Work to be completed: Go over the entries below line by line, copying each one that contains the word "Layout".

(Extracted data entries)
========================

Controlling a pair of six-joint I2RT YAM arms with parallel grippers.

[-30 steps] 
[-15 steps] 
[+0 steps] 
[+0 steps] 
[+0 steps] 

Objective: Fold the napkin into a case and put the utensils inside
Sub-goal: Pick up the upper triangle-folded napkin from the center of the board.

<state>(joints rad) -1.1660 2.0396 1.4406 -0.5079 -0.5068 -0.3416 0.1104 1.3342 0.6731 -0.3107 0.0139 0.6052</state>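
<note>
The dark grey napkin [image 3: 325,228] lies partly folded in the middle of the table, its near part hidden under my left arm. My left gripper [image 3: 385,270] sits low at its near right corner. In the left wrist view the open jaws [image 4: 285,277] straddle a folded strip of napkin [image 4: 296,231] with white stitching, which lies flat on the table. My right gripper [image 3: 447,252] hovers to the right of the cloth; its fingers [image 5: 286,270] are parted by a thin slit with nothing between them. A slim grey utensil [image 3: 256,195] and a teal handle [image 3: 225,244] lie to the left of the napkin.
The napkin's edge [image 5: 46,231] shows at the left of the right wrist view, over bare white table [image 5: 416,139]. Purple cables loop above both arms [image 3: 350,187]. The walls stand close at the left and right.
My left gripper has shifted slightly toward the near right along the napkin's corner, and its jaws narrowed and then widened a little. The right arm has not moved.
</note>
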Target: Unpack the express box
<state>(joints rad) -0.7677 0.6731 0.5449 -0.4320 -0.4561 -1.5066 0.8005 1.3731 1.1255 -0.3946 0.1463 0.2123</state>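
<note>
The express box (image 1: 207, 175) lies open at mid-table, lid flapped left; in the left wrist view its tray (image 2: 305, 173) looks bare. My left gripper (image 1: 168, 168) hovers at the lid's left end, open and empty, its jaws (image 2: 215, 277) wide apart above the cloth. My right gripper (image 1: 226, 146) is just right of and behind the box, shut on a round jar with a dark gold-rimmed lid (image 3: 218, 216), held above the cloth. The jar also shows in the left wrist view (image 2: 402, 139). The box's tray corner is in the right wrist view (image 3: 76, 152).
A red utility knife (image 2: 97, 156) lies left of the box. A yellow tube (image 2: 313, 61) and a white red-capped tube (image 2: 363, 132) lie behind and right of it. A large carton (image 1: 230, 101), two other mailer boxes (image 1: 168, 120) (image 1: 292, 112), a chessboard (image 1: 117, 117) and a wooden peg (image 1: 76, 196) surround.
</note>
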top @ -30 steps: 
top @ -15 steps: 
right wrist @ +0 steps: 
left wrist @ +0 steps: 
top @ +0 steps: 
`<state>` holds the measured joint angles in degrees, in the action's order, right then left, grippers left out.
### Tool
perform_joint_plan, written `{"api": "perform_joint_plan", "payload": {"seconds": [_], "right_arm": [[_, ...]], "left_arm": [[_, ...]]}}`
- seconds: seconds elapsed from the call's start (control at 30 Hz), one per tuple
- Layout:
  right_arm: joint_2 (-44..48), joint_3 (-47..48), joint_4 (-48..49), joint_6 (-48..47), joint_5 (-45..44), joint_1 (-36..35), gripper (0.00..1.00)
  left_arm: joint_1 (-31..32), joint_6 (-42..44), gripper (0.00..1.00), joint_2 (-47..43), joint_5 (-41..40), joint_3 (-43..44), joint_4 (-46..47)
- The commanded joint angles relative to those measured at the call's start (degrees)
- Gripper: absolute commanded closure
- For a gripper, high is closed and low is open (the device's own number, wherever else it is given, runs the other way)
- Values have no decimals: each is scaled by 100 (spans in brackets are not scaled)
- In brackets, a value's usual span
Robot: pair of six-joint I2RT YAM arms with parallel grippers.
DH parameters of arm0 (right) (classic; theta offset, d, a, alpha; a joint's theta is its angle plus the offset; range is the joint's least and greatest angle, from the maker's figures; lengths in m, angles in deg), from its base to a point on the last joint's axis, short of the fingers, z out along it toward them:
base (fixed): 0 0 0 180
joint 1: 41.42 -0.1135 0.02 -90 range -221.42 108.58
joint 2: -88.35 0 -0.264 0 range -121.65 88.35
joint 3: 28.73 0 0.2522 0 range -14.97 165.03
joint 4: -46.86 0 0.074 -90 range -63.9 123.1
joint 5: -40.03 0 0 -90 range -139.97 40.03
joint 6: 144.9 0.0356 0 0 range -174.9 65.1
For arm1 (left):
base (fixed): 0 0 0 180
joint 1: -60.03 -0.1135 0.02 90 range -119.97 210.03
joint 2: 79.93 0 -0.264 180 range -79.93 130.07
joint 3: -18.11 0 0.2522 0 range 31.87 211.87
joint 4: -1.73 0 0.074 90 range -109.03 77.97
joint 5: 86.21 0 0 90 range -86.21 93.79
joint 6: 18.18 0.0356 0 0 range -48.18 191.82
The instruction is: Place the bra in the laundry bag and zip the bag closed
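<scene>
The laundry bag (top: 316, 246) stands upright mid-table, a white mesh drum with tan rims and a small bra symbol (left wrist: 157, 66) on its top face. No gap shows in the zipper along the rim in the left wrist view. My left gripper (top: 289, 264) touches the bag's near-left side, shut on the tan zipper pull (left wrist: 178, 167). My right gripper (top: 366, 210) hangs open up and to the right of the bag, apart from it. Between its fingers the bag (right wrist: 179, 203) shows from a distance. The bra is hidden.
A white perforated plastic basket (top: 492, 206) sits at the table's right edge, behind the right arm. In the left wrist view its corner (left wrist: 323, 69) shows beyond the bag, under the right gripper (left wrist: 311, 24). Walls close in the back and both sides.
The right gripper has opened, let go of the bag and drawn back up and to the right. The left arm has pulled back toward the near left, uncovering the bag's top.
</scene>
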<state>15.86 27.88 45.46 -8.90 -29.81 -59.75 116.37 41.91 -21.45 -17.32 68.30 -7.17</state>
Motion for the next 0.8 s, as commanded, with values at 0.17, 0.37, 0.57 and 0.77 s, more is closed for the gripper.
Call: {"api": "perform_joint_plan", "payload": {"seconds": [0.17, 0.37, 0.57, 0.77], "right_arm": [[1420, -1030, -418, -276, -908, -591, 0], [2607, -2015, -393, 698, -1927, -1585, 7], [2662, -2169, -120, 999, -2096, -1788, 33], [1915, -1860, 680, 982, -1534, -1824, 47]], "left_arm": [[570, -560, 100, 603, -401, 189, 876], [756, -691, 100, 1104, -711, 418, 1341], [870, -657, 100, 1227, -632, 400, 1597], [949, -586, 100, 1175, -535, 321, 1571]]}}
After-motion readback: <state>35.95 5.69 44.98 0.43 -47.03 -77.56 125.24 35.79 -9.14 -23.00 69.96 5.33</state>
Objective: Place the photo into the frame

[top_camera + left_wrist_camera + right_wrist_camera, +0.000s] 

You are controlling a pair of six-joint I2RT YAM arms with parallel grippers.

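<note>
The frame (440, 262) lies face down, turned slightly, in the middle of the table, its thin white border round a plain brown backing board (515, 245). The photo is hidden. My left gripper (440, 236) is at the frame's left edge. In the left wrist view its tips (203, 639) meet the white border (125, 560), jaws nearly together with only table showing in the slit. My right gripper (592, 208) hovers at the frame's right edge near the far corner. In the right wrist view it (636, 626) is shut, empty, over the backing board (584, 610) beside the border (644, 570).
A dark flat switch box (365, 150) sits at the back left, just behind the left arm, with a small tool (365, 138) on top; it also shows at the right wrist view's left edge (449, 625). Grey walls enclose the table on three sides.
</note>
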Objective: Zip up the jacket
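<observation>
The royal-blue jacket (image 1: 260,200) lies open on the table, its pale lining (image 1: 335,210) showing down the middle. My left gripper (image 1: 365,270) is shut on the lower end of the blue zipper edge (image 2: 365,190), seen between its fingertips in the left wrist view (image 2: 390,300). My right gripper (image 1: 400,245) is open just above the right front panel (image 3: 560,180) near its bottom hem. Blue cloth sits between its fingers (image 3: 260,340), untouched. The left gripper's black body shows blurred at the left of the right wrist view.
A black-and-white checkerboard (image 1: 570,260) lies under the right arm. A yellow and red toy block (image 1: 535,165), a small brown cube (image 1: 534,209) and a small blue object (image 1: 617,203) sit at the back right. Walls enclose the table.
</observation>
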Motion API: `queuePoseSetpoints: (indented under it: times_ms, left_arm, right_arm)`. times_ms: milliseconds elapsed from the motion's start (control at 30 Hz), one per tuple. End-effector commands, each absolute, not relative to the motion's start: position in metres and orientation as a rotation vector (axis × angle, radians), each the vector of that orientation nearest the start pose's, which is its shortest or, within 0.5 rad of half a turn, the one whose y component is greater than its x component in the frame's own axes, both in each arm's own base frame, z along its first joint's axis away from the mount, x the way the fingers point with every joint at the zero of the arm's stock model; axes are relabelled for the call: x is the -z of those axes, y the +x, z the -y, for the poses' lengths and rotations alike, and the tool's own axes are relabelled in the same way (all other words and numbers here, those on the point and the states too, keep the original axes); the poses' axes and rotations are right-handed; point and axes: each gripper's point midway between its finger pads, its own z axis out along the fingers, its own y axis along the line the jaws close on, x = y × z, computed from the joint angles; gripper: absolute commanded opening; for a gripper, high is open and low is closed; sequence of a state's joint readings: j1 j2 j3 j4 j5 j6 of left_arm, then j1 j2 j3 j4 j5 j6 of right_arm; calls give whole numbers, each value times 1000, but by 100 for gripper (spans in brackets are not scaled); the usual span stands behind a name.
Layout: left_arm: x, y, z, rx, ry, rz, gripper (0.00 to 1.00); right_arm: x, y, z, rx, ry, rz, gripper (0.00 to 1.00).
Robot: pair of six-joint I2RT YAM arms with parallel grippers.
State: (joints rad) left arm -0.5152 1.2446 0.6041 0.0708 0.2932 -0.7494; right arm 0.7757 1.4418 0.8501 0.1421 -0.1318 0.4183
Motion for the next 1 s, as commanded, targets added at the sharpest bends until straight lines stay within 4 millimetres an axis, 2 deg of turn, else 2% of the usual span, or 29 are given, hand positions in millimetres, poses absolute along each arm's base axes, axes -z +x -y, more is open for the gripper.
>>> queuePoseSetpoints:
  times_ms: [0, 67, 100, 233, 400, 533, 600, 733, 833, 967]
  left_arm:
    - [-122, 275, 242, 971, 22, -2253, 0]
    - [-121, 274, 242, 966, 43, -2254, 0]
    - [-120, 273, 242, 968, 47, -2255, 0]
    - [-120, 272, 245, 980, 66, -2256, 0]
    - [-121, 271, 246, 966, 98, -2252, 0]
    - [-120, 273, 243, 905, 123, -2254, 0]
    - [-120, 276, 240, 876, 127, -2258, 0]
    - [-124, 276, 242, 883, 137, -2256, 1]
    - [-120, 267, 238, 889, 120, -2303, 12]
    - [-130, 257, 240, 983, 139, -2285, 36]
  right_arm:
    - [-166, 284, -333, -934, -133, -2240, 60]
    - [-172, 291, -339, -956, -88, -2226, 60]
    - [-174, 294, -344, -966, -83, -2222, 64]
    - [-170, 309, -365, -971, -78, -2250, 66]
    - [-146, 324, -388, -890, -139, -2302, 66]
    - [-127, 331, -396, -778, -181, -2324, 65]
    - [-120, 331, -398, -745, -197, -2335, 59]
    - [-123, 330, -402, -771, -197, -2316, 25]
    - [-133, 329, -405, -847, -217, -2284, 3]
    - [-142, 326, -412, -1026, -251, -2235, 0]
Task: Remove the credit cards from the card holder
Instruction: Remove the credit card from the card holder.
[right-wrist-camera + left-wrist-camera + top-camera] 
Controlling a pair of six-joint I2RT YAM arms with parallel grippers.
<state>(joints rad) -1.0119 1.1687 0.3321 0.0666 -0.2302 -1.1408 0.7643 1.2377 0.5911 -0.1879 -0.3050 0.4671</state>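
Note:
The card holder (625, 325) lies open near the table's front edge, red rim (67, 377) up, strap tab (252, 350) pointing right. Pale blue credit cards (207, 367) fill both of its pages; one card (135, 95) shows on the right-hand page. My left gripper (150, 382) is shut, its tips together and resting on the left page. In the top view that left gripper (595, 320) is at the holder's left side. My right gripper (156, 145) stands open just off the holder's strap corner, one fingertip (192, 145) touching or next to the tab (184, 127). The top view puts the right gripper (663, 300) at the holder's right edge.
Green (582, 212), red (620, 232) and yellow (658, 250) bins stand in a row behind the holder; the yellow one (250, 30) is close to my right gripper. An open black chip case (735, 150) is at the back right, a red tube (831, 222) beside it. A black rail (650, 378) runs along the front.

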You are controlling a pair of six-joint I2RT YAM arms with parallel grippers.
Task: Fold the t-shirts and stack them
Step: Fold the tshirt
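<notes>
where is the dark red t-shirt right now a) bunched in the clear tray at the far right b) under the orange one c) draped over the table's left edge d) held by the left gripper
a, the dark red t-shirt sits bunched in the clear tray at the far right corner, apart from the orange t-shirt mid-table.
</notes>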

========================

Response:
- Layout:
Layout: left_arm: x, y, z, rx, ry, rz, gripper (0.00 to 1.00); right_arm: x, y, z, rx, ry, rz, gripper (0.00 to 1.00).

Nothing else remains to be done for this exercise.